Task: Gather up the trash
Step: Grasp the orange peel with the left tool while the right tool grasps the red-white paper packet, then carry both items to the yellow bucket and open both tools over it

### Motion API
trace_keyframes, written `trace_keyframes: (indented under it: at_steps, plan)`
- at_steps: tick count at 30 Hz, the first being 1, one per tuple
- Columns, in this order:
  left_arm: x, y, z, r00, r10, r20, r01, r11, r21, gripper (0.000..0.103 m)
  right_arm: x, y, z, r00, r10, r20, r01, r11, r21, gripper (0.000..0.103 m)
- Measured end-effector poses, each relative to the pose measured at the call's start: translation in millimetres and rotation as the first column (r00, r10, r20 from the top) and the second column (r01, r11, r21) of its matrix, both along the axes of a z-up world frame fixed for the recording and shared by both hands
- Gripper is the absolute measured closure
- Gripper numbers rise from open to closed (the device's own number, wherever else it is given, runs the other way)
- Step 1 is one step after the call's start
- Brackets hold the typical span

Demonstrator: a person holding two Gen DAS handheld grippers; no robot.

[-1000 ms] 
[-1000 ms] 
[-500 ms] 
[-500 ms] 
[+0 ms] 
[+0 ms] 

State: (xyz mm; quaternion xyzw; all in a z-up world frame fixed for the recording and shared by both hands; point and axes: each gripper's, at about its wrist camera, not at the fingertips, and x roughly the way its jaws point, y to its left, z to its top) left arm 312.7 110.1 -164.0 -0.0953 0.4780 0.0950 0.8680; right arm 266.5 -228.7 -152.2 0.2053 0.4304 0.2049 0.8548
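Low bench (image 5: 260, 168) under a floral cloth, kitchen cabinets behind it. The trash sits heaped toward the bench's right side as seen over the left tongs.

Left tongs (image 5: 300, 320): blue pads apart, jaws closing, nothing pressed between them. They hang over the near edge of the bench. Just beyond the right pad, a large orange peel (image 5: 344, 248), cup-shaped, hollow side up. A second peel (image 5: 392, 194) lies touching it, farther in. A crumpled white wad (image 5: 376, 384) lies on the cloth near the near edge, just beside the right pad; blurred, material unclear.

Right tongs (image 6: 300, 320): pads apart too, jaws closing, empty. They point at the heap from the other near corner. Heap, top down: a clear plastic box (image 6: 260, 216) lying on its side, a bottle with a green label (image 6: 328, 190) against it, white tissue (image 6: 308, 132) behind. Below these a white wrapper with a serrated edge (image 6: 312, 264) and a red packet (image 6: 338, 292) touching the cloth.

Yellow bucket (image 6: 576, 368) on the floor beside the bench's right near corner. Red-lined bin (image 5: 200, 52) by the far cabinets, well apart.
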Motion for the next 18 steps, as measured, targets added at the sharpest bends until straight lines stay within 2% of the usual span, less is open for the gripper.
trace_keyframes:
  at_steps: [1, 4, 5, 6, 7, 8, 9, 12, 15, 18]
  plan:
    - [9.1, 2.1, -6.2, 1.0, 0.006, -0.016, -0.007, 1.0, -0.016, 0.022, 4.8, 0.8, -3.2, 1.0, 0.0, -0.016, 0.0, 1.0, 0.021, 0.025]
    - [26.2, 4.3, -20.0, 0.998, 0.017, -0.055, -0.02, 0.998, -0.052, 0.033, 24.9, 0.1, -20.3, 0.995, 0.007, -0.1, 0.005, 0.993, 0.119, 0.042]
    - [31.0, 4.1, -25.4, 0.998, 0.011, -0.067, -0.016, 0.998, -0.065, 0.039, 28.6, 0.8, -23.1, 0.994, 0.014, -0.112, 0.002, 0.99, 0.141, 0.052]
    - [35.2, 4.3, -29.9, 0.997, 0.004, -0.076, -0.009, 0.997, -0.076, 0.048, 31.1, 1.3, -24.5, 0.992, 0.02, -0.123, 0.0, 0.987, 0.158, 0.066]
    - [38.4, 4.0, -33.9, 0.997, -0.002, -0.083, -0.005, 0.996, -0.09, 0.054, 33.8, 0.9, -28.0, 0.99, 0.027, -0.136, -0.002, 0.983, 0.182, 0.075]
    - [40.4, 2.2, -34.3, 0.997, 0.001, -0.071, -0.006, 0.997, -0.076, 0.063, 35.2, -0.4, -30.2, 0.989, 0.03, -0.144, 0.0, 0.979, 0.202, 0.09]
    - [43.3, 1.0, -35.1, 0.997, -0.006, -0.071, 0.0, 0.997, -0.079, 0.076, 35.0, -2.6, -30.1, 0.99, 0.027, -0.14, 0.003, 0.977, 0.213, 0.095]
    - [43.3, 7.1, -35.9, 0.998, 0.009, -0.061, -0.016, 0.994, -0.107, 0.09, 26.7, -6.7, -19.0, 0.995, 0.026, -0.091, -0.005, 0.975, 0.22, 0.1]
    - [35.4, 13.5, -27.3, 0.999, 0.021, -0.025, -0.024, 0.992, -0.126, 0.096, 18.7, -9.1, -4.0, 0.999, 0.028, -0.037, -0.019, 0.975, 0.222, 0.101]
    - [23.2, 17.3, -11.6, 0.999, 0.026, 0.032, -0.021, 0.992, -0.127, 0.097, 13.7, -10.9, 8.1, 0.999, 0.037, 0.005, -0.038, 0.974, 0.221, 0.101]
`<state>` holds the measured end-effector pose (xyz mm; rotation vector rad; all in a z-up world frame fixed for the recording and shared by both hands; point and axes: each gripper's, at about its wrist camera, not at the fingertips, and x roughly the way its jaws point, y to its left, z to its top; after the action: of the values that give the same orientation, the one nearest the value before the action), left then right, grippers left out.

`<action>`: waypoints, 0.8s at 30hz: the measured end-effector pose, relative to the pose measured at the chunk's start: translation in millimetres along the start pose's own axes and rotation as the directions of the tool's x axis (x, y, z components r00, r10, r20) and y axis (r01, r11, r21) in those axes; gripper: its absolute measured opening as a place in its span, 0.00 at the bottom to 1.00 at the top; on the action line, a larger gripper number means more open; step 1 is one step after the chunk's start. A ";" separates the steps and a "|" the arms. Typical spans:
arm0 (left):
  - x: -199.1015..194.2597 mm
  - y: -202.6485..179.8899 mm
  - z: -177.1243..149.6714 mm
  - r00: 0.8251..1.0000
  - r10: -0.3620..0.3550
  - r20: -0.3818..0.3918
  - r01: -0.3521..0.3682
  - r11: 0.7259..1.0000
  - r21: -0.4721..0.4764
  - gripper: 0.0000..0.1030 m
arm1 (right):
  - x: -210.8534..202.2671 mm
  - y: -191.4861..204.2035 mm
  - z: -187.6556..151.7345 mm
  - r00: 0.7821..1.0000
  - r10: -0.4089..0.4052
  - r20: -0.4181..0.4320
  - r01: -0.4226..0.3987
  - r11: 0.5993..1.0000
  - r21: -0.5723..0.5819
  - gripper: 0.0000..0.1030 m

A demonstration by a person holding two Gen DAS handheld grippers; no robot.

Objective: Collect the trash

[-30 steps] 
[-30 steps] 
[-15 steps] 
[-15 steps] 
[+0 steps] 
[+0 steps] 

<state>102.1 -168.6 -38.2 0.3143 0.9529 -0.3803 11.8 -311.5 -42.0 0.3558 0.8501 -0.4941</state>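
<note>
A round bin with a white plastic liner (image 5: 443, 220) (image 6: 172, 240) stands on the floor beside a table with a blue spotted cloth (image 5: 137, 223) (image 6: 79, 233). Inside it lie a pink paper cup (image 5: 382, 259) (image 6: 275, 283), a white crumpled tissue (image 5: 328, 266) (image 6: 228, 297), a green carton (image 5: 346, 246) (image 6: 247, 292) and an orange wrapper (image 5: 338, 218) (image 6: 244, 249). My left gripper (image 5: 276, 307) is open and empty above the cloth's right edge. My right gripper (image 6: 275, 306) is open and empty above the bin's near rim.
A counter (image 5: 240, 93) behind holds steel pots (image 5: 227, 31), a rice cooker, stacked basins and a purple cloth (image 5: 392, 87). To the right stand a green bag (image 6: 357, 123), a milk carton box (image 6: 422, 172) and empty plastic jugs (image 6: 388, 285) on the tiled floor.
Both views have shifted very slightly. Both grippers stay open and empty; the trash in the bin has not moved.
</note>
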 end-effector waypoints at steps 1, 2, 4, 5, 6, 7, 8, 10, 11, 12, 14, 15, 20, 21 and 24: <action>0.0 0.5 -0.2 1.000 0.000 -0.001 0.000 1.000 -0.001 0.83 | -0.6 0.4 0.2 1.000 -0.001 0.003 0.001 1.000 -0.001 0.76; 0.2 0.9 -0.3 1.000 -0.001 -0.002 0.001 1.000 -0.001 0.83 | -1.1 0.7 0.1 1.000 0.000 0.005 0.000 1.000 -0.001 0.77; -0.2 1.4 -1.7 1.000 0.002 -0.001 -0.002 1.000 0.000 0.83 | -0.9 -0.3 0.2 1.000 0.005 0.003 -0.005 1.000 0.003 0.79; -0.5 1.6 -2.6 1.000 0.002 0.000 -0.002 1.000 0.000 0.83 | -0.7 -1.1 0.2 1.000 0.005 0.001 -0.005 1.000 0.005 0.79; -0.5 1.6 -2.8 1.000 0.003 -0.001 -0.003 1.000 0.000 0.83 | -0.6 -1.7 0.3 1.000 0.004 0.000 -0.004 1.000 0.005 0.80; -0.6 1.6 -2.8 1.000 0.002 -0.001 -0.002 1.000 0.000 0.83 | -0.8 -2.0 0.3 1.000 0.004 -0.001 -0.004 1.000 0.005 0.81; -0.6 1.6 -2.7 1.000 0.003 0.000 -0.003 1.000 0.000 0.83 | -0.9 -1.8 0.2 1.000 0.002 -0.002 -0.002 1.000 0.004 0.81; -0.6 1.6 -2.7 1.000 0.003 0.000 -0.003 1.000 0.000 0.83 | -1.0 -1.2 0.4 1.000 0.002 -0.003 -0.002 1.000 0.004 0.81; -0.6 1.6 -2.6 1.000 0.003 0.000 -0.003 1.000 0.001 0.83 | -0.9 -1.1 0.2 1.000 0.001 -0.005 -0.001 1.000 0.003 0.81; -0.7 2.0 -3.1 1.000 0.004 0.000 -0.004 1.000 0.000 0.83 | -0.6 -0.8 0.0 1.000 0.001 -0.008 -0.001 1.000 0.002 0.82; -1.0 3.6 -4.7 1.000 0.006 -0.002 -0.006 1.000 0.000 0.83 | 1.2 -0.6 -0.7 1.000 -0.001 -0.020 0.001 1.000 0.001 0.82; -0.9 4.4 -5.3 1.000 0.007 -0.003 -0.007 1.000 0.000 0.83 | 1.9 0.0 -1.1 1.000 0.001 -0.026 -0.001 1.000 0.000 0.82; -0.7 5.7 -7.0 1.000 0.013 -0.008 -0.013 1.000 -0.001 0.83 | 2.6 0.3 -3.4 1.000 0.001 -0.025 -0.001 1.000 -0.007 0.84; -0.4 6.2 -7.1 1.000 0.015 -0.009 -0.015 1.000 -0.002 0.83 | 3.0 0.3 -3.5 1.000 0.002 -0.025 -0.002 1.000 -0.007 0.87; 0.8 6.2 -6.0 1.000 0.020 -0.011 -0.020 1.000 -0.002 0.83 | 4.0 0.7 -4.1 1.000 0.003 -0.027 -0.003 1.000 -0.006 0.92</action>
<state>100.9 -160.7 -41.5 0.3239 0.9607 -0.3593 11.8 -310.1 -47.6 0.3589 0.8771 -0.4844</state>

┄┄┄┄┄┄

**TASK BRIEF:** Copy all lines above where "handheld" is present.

**RESULT FOR THIS EXERCISE:**
Demonstrator: a person holding two Gen DAS handheld grippers; no robot.
A demonstration by a person holding two Gen DAS handheld grippers; no robot.

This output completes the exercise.